Does fear, for example, always feel exactly the same, and is it triggered by exactly identical experiences? No, of course not, but we group the experiences under the category of fear; we put those experiences into our fear file, so to speak. The child does not know she’s grouping her experiences, but she is. That’s how she learns what to fear and how much.

As she grows, she will need to make more internal folders because there are fears and, then, there are fears. Dangers must be assessed; otherwise life would terrify her daily. We speak of people who are afraid of their own shadows because they don’t differentiate one suspected danger from another, and so fear dominates their responses to life. Without fear, we would be unlikely to keep ourselves safe and sound or even to survive. Without assessing the dangers and managing our fears, we cannot function capably in life.

Experience counts, both positively and negatively. The child savaged by a large dog may, understandably, grow into an adult afraid of large dogs or, maybe, all dogs or even all animals. Here we see a sign of the danger in our native ability to simplify and manage. We must simplify, and we must categorize in order to group together similar experiences and perceptions even though they may not be so genuinely similar as we make them in our minds. Right here the need to simplify life and manage our feelings can turn into prejudice. Mark Twain wrote this:

We should be careful to get out of an experience only the wisdom that is in it – and stop there; lest we be like the cat that sits down on a hot stove-lid. She will never sit down on a hot stove-lid again – and that is well; but also she will never sit down on a cold one anymore (Pudd’nhead Wilson’s New Calendar in Following the Equator).

Instead of concluding that a hot stove lid makes a painful seat, the cat decides a stove lid makes a bad seat. For the cat, that oversimplification and its resulting false generalization are fine, even though the cat is now prejudiced against stove lids disregarding the fact that some are hot and some cold. So what? How does it matter for a cat? In human beings, such prejudice causes terrible problems for us, each other, and our world.

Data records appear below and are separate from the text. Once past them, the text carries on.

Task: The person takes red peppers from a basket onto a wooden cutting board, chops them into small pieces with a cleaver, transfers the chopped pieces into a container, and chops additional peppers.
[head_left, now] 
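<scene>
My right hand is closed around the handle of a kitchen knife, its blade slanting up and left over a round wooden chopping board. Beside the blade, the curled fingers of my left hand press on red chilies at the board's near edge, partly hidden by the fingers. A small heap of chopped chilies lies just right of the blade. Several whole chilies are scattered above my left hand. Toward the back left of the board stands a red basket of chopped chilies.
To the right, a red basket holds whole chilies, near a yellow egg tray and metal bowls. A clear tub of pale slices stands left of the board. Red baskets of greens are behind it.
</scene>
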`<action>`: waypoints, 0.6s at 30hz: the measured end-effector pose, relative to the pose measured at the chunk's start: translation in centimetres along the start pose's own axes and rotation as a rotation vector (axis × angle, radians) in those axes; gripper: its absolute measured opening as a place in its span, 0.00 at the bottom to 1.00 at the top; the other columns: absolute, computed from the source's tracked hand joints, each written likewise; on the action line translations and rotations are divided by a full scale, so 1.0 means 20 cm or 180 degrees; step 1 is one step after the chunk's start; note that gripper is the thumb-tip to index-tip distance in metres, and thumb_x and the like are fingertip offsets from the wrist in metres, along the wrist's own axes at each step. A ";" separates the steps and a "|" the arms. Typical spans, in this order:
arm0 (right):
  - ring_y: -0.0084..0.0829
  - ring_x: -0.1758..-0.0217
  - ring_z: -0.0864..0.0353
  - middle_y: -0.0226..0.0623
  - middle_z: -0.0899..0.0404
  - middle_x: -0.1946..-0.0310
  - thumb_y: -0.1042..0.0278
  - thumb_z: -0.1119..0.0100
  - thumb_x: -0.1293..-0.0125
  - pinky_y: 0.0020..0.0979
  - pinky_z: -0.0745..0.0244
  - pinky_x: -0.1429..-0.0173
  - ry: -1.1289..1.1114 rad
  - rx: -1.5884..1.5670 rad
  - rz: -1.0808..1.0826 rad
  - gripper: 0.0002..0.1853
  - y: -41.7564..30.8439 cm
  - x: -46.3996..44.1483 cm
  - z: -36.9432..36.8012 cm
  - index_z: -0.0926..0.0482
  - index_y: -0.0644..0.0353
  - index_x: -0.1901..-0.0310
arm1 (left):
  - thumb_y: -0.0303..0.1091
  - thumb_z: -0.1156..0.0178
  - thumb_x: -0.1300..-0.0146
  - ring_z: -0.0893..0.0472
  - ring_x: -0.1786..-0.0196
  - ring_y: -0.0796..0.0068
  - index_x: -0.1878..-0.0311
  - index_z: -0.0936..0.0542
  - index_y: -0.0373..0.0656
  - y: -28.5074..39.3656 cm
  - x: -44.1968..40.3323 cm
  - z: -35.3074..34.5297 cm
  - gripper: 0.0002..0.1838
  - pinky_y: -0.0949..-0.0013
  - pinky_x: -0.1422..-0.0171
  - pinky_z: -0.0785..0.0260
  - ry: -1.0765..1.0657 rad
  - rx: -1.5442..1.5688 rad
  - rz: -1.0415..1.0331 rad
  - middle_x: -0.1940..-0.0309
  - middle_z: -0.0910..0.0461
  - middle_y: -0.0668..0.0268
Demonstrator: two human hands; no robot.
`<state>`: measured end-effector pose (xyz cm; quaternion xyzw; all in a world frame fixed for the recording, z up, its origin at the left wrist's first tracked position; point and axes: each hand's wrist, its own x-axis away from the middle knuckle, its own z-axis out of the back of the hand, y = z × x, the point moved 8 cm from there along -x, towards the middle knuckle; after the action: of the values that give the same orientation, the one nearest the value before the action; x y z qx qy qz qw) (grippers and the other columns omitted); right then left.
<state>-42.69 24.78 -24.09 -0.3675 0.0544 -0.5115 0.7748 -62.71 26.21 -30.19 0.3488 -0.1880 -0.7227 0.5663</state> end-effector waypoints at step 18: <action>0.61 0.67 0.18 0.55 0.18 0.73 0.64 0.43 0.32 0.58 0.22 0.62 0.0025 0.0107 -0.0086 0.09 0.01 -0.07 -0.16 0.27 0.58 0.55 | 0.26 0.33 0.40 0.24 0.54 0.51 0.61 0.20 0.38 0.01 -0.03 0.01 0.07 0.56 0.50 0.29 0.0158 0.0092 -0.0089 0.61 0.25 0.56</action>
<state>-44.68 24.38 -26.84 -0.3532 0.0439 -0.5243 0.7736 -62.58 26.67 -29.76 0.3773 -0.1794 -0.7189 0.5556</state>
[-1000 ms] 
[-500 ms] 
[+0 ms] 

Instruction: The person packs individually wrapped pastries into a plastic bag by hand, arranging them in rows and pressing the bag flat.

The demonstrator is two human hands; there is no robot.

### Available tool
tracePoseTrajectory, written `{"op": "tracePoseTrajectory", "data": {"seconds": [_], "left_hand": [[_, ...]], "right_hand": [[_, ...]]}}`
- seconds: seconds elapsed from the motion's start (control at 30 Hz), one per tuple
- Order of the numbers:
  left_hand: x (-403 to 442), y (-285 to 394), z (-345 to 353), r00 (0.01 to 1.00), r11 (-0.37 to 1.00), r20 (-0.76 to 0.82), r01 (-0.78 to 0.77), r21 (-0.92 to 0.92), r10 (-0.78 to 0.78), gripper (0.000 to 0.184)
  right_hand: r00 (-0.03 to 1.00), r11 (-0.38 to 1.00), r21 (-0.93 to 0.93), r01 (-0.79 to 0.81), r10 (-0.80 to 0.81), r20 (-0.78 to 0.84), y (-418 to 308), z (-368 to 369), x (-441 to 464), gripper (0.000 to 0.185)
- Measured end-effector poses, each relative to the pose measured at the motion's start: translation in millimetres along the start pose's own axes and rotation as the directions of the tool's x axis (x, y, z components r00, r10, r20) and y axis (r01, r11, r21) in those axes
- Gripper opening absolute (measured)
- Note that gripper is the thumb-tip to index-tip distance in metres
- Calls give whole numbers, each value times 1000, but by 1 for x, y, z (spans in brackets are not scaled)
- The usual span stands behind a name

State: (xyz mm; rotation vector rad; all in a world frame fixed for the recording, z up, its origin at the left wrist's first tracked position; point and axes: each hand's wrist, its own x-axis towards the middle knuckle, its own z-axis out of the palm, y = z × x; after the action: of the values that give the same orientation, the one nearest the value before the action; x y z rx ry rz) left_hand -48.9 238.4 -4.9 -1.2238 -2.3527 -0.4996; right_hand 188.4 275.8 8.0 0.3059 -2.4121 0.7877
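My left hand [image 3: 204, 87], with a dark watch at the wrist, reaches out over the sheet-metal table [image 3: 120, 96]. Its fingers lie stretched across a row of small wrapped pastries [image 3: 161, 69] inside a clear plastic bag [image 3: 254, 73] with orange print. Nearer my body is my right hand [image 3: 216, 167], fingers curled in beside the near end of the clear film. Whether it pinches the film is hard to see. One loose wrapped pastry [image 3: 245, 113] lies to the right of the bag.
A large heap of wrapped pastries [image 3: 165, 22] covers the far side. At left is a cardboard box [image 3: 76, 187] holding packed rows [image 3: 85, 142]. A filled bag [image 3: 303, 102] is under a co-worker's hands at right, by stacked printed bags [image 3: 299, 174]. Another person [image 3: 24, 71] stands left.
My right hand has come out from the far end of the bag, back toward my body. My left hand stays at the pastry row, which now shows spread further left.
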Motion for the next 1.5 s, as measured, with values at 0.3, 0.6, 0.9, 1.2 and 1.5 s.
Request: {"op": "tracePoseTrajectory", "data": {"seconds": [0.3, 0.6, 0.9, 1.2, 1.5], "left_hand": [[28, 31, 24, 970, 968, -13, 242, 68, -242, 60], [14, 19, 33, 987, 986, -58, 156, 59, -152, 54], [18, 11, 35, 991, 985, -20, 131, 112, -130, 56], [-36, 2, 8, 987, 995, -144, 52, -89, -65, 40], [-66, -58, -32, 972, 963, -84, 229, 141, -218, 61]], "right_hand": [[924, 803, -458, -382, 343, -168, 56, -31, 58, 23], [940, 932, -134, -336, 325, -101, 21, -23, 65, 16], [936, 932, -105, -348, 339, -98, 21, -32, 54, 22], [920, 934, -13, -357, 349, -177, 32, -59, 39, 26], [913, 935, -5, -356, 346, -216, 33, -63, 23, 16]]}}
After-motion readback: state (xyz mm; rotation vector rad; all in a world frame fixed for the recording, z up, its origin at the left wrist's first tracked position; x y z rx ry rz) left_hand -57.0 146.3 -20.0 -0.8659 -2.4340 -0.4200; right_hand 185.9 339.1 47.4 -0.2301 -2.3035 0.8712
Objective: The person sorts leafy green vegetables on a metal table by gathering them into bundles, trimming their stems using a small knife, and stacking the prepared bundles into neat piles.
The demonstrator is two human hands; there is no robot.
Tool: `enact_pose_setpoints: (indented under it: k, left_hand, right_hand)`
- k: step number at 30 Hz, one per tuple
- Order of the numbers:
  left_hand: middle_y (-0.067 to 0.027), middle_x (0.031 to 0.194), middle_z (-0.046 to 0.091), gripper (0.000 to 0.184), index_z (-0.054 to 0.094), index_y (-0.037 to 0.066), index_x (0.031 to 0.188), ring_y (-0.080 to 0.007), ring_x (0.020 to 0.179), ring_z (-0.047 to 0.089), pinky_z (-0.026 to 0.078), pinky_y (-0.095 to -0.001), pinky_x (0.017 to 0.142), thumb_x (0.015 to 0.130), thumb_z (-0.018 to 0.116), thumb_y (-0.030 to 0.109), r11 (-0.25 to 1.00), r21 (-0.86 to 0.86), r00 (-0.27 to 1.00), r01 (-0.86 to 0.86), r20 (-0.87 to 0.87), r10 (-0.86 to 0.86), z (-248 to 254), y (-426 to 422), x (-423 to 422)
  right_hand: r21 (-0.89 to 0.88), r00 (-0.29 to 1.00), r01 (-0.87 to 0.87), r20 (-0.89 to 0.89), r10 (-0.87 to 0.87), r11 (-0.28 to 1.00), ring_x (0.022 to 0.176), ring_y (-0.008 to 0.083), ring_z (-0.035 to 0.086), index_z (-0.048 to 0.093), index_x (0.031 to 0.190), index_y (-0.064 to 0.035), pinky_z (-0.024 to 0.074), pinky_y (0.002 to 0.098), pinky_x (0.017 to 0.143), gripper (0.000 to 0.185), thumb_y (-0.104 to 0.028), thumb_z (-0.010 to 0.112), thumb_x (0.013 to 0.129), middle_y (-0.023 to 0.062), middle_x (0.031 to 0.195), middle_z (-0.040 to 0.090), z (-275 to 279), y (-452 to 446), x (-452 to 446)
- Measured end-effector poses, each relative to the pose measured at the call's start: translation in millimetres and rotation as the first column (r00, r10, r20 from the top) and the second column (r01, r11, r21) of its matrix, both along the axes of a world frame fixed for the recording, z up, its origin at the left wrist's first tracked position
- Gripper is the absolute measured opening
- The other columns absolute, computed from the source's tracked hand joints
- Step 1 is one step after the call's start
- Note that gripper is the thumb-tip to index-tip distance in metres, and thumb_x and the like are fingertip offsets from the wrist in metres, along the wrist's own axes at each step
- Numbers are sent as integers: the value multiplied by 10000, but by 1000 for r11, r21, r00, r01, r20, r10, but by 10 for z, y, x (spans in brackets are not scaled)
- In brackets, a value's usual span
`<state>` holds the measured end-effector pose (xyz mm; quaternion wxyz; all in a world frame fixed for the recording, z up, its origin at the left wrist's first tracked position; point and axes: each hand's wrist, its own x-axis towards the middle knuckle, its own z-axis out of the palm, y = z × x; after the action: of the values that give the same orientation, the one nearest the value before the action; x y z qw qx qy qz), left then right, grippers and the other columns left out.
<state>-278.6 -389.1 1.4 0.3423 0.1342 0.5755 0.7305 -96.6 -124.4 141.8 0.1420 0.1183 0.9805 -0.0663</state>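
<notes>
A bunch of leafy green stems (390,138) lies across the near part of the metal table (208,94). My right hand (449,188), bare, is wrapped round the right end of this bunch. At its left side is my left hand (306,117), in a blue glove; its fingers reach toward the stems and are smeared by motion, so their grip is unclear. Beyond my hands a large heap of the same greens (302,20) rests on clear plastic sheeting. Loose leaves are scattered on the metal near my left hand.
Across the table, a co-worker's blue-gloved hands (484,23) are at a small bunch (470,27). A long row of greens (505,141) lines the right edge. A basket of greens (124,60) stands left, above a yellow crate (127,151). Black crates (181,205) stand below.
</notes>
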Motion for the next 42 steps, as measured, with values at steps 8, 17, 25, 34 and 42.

This blog post is intended to be the first in a series about simplism. People regard as wise the acronym KISS meaning, “Keep it simple, stupid.” If stupid wishes to remain comfortably stupid, that advice freely applied works well (until it doesn’t), but complex situations and issues are better seen in their complexity, especially when they involve human beings, whose lives are never simple even when they appear so to the eye of prejudice. Children’s lives are quite complex, as are children themselves, who are learning and developing at a much faster rate than we adults.

Balance is needed. To learn from experience, process our daily lives, and manage our feelings as well as our relationships and responsibilities, we must simplify and categorize. We cannot treat each new event, each experience, as utterly new and unique. We would exist in chaos. We would see life through kaleidoscope eyes. Nothing would make sense, and we would not learn how to deal with anything. When, however, simplification leads to simplism, it causes us trouble and grief.